*What to do*. Filter the records for lines holding the string "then".
•••••
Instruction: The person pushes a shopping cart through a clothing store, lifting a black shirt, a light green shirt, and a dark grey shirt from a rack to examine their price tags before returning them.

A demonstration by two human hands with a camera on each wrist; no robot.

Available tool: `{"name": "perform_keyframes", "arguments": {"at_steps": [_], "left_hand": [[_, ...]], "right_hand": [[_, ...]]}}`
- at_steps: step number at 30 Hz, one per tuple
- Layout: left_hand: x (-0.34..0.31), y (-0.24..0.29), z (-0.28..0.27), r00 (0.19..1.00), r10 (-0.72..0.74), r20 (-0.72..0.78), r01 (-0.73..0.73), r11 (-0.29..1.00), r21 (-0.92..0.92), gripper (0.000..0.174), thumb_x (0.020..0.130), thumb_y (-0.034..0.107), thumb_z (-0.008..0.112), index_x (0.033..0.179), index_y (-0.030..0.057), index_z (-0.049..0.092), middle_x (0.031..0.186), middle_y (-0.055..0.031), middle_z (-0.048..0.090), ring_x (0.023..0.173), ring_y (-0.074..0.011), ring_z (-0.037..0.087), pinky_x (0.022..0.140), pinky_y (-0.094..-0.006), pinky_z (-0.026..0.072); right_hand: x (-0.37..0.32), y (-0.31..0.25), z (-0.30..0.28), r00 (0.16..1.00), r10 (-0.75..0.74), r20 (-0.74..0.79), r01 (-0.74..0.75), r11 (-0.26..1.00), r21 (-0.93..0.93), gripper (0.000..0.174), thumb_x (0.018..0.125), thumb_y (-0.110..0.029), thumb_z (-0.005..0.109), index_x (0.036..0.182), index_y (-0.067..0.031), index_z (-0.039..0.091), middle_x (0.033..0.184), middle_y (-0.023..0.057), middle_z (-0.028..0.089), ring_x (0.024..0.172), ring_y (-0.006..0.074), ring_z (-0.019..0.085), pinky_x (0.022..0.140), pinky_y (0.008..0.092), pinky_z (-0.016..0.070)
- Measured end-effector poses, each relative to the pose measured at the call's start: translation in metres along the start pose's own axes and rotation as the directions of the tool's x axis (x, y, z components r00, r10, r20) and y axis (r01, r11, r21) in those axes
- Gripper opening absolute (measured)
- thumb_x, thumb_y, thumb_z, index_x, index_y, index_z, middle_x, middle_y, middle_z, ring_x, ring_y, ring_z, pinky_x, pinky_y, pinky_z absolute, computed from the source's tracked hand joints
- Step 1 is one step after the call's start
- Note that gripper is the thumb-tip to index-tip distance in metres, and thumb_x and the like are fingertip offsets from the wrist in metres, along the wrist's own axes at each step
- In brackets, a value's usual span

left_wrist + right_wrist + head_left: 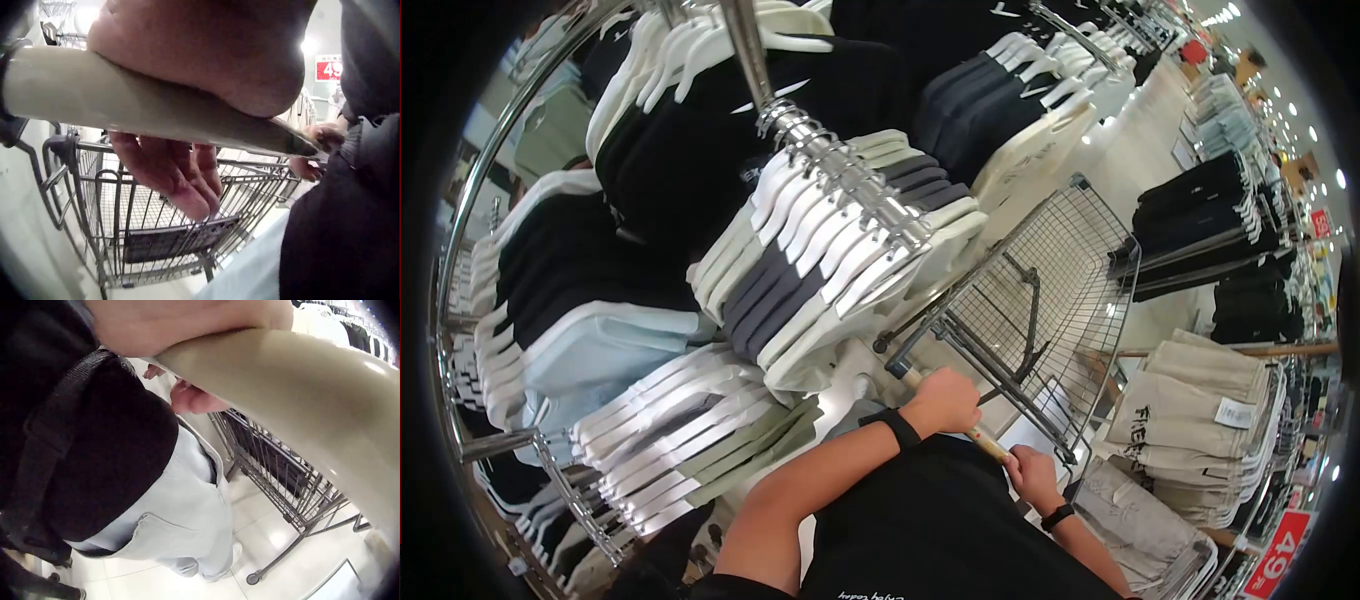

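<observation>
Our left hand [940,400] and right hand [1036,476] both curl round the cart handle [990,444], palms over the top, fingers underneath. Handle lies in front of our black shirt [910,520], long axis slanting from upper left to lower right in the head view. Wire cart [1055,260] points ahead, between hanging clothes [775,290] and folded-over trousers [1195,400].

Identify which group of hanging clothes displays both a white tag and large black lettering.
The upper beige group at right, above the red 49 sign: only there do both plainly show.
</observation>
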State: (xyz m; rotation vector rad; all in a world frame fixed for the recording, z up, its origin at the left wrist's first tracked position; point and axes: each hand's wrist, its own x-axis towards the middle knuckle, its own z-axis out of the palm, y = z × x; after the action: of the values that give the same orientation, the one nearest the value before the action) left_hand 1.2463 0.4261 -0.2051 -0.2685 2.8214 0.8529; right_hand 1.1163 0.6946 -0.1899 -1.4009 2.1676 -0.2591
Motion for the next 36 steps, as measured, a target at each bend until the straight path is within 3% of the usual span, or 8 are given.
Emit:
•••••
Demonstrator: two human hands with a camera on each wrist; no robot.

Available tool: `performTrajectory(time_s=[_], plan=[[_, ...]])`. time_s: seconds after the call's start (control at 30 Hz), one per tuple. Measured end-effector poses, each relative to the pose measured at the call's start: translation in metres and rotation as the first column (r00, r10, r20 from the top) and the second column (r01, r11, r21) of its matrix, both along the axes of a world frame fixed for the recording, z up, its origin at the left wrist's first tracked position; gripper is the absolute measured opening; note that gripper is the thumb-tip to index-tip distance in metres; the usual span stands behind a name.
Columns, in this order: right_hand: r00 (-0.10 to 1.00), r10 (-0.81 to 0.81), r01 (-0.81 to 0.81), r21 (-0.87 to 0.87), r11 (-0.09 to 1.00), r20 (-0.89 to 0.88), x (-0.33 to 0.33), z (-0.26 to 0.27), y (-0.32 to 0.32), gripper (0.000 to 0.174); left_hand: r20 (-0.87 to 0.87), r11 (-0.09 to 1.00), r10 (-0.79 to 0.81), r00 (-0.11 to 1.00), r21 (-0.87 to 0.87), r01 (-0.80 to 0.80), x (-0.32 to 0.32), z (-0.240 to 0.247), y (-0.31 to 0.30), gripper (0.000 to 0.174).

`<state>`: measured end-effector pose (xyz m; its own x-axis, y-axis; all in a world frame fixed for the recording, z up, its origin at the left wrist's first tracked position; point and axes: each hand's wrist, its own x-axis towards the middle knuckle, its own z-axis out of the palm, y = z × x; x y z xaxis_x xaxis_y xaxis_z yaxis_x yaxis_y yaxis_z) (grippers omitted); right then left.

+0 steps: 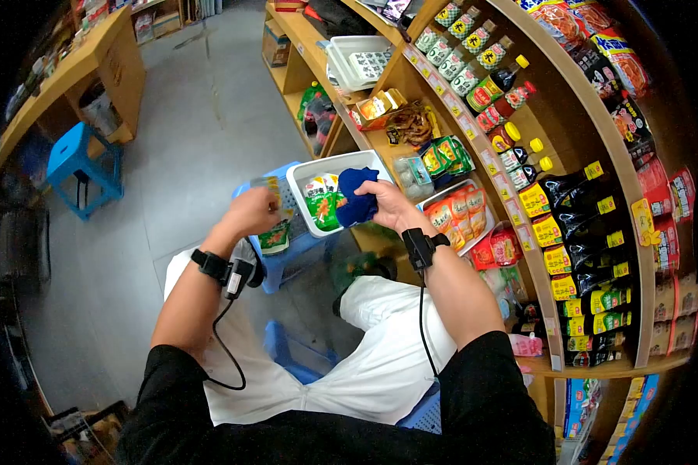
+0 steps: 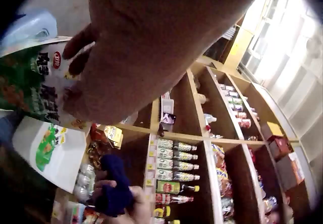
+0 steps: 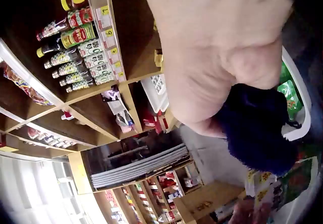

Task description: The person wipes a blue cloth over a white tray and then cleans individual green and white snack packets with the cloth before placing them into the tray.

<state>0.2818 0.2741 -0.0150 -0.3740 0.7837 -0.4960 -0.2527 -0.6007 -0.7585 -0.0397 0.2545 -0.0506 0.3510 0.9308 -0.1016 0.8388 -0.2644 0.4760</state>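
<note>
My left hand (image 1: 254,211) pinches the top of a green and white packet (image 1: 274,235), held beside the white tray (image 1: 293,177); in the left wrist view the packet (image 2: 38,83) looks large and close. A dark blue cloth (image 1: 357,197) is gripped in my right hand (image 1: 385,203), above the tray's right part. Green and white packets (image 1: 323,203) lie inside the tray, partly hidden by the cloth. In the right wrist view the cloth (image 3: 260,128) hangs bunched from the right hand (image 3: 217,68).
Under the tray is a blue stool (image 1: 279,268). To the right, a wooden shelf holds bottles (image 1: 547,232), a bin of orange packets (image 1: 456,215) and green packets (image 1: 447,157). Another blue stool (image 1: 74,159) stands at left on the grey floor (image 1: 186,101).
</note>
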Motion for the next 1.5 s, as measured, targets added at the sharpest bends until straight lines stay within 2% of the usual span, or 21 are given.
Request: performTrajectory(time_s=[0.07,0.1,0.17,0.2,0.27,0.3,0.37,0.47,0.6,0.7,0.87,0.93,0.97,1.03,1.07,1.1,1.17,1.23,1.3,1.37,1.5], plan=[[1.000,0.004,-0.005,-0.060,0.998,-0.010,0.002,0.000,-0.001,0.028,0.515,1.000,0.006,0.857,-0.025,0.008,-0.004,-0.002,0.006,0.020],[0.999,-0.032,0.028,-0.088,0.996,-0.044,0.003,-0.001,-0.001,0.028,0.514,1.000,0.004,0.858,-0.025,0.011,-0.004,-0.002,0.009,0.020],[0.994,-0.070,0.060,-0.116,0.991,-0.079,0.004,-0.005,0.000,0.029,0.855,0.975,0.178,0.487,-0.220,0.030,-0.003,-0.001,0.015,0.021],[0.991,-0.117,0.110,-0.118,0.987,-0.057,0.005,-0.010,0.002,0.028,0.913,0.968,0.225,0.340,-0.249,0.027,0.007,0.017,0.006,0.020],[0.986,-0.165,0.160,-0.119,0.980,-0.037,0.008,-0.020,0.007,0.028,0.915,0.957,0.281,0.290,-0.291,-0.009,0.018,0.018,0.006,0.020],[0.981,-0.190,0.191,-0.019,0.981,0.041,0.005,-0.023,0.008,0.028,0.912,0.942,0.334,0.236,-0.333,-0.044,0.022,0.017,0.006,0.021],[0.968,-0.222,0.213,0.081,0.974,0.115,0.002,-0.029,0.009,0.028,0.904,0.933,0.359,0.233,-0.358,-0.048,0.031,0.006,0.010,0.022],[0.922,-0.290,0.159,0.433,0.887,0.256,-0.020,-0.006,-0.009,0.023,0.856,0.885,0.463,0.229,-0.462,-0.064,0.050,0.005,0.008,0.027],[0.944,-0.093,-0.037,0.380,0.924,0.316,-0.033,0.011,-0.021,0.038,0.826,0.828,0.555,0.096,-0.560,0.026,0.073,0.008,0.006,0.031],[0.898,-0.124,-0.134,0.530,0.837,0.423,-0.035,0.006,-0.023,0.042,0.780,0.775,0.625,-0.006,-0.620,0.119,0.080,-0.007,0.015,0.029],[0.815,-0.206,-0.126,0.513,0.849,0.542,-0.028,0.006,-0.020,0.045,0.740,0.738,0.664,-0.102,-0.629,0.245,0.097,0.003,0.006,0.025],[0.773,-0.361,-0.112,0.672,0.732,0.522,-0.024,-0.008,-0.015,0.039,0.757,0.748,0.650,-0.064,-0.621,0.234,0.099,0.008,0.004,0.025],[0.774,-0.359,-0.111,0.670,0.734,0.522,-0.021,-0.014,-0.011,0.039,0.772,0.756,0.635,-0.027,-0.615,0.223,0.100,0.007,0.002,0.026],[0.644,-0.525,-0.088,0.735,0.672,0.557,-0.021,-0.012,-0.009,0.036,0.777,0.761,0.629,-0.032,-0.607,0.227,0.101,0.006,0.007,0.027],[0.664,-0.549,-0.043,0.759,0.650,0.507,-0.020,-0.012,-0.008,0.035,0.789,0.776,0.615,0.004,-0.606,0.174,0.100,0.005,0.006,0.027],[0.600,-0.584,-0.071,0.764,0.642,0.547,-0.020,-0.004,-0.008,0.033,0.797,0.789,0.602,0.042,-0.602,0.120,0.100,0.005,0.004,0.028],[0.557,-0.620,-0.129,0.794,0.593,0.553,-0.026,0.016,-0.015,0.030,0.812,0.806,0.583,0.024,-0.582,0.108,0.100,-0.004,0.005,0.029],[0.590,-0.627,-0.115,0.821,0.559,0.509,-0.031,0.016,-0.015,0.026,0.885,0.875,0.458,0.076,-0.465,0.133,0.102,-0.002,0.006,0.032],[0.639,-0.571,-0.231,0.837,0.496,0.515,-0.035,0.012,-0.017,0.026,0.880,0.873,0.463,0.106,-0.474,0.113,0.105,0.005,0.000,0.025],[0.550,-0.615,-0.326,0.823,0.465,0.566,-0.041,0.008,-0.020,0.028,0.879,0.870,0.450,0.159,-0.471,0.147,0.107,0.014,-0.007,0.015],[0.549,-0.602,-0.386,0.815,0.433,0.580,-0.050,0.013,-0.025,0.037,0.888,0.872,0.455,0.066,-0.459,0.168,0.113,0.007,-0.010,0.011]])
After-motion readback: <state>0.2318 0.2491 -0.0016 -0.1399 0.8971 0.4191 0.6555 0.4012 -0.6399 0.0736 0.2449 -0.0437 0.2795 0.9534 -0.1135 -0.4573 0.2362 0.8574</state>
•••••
*Solution to this exercise*.
`<state>`: measured end-effector pose (xyz m; its own x-axis, y-axis; all in a world frame fixed for the recording, z up, its origin at the left wrist's first tracked position; point and axes: each hand's wrist, its own x-axis towards the middle knuckle, its own z-axis out of the palm, y = z × x; x y z xaxis_x xaxis_y xaxis_z yaxis_x yaxis_y yaxis_z) (grippers omitted); right then left.
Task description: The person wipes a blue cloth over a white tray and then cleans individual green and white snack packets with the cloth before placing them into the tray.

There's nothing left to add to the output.